Angular displacement calculator diagram showing a rotating disk with theta, omega, alpha, arc length s, and radius r labeled around the rotation axis
Angular displacement calculator diagram showing a rotating disk with theta, omega, alpha, arc length s, and radius r labeled around the rotation axis

Frequently Asked Questions

Q: What is angular displacement?

A: Angular displacement is the signed angle theta swept by a body about a fixed axis, measured in radians, revolutions, or degrees. It is the rotational analog of linear displacement and is a vector aligned with the rotation axis by the right-hand rule.

Q: What is the formula for angular displacement?

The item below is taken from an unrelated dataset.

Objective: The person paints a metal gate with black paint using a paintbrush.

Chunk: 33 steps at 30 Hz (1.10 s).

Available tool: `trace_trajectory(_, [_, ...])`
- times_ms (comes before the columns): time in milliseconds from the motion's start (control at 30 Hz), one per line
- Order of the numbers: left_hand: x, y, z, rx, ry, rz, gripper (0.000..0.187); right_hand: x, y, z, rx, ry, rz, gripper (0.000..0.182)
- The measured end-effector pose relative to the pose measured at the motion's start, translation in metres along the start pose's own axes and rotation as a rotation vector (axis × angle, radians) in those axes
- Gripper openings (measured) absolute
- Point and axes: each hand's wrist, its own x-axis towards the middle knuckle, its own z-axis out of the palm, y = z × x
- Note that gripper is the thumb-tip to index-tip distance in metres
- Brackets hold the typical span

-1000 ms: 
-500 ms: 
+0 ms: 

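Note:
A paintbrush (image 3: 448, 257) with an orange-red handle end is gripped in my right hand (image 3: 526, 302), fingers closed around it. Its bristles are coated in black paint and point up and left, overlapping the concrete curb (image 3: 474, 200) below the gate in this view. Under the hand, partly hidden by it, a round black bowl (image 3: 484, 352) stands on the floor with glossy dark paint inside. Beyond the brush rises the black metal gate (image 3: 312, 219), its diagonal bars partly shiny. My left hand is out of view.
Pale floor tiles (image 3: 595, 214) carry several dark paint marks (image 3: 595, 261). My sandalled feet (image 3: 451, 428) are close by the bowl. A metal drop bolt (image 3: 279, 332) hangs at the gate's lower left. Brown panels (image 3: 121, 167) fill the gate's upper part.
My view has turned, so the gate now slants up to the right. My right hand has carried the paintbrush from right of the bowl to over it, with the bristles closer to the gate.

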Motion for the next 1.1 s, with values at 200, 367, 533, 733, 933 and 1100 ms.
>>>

A: For constant angular acceleration the closed form is theta = omega_0*t + (1/2)*alpha*t^2, for constant angular velocity it reduces to theta = omega*t, and for an arc-length measurement it reduces to theta = s/r. All three return the same theta in radians when the input sets are consistent.

Q: How do you find angular displacement from angular velocity?

A: Multiply the angular velocity by the time interval: theta = omega*t. A wheel spinning at a constant 12 rad/s for 5 s sweeps 60 rad, which equals about 9.55 revolutions or 3437.7 degrees.

Q: How do you find angular displacement from angular acceleration?

A: Use the constant-alpha kinematic theta = omega_0*t + (1/2)*alpha*t^2. With omega_0 = 30 rad/s, alpha = -6 rad/s^2, and t = 5 s, theta = 150 - 75 = 75 rad, just under 12 full turns.

Q: Is angular displacement a vector?

A: Yes. Theta is a vector aligned with the rotation axis by the right-hand rule, and the sign of the components tells you the direction of rotation. In 2D problems the sign alone is enough to describe clockwise versus counterclockwise.

Q: How do I convert angular displacement between radians, revolutions, and degrees?

A: One revolution equals exactly 2*pi radians, and one radian equals 180/pi degrees (about 57.2958 degrees). The calculator applies both conversions automatically so the same signed theta can be read in any of the three units.